Referências e influências

Já expus uma análise que considerei razoável e geral sobre o Hora de Aventura. Agora, resta-nos saber quais são as possíveis referências deste desenho. Como uma entidade não-isolada, todo o universo de Hora de Aventura deve se basear em alguma influência. No momento, eu sustento a hipótese de duas influências: a linguagem lúdica de Miyazaki, Dungeons and Dragons, Yellow Submarine.
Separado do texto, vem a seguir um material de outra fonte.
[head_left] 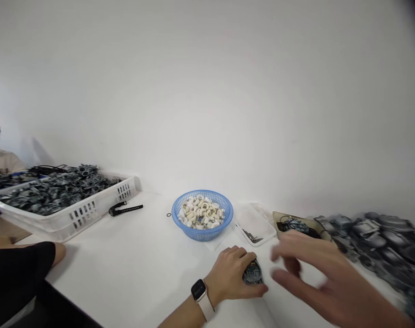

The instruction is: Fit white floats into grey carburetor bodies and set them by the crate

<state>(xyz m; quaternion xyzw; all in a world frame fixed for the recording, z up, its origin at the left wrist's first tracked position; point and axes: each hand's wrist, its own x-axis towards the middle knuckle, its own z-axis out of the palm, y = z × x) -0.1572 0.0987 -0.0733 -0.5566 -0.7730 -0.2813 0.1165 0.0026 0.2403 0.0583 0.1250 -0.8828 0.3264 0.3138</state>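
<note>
My left hand [232, 273], with a watch on its wrist, is closed around a dark grey round plastic part [253, 273] on the white table. Its fingers and thumb hold the part at the edges, and ridges show on the upper face. To the right of it, my right hand [325, 273] is raised and smeared by motion. Its thumb and fingers are apart, and nothing shows between them. Just beyond the hands lies a shallow white tray [253, 221] with a few thin dark metal pieces [252, 237].
A blue basket [202, 234] holds white and cream plastic pieces. Dark grey parts [381, 241] are heaped at right, beside a beige tray [279, 216]. At left stand a white crate [67, 223] of grey parts, a black-strapped wristwatch [125, 209] and a person's arm [23, 257]. Another person [4, 159] sits farther back.
</note>
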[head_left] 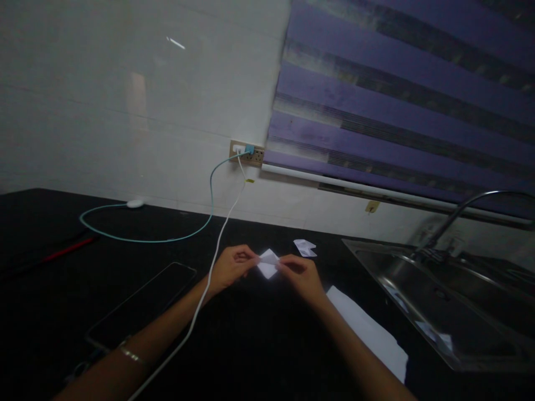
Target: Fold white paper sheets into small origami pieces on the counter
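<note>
Between my two hands is a small piece of folded white paper (pixel 268 264), diamond-shaped, with a crease running across its middle. My left hand (pixel 234 266) pinches its left corner between thumb and fingers. On the opposite corner, my right hand (pixel 301 273) is closed in a similar pinch. Just beyond my right hand lies another folded paper piece (pixel 305 248) on the dark countertop (pixel 259 345). White paper sheets (pixel 368 331) rest partly under my right forearm.
A white cable (pixel 221 231) crosses over my left forearm from the wall socket (pixel 246 153). A teal cable (pixel 167 241) loops at the back left. A dark flat device resembling a phone (pixel 142 306) lies left. At right is a steel sink (pixel 443 312) with a faucet (pixel 455 214).
</note>
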A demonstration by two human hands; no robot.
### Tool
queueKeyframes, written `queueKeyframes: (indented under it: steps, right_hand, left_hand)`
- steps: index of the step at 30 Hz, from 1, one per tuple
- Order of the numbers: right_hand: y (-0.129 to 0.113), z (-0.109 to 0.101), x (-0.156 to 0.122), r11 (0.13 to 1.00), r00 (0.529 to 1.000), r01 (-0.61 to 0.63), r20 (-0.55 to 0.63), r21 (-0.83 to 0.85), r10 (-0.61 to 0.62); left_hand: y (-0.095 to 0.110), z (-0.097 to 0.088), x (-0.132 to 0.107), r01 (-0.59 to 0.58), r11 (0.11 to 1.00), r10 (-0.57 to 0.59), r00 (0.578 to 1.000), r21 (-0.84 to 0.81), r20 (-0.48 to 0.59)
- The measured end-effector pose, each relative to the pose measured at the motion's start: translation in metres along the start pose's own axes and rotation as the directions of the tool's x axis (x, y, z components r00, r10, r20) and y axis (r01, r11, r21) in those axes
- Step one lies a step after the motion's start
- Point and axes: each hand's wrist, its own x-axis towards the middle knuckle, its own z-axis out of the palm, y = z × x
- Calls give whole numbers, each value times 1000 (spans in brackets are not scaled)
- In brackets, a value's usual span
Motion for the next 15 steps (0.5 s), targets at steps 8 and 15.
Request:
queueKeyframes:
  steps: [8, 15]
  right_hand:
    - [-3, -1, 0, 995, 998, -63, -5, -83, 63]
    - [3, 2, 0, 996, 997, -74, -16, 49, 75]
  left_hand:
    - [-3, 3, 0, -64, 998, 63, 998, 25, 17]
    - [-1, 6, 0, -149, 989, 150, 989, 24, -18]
* Miyazaki, famoso diretor japonês de filmes como "Meu amigo Totoro" e "A Viagem de Chihiro", apresenta um característico estilo mágico, criativo e viajante. Ao assistir Meu amigo Totoro, é muito difícil não associar certas nuances deste desenho ao Hora de Aventura. Um mundo cheio de magia e imaginação, animais voadores...Uma das coisas que mais me chamaram a atenção neste desenho, em particular, foi o "ônibus gato voador mágico", que de alguma forma me lembra o Jake :3 (o Jake pode moldar seu corpo a quase qual quer forma que lhe convenha...Um gato que tem a forma de um onibus me lembra um pouco o Jake).


* O RPG também possui uma forte influência no desenho, principalmente pelo fato dos criadores serem fãs de Dungeons and Dragons, o que explica, talvez, a construção complexa dos personagens, além de todo o fundo aventuresco e a variedade infindável de ambientes: cavernas, puzzles, labirintos, castelos amaldiçoados e coisas deste gênero.

* Talvez o Yellow Submarine tenha algo haver com o Hora de Aventura, já que estamos falando de uma animação muito doida e psicodélica, cheia de coisas mágicas e psicodélicas =)



Por fim, por se arriscar a abordar temas complexos e até mesmo filosóficos, envolvendo física quântica, existencialismo, morte, sonhos, e etc; devo presumir que as influências são muito vastas e não caberiam aqui. Influencias que viriam desde da cultura pop até de nosso conhecimento que dispomos com a divulgação científica.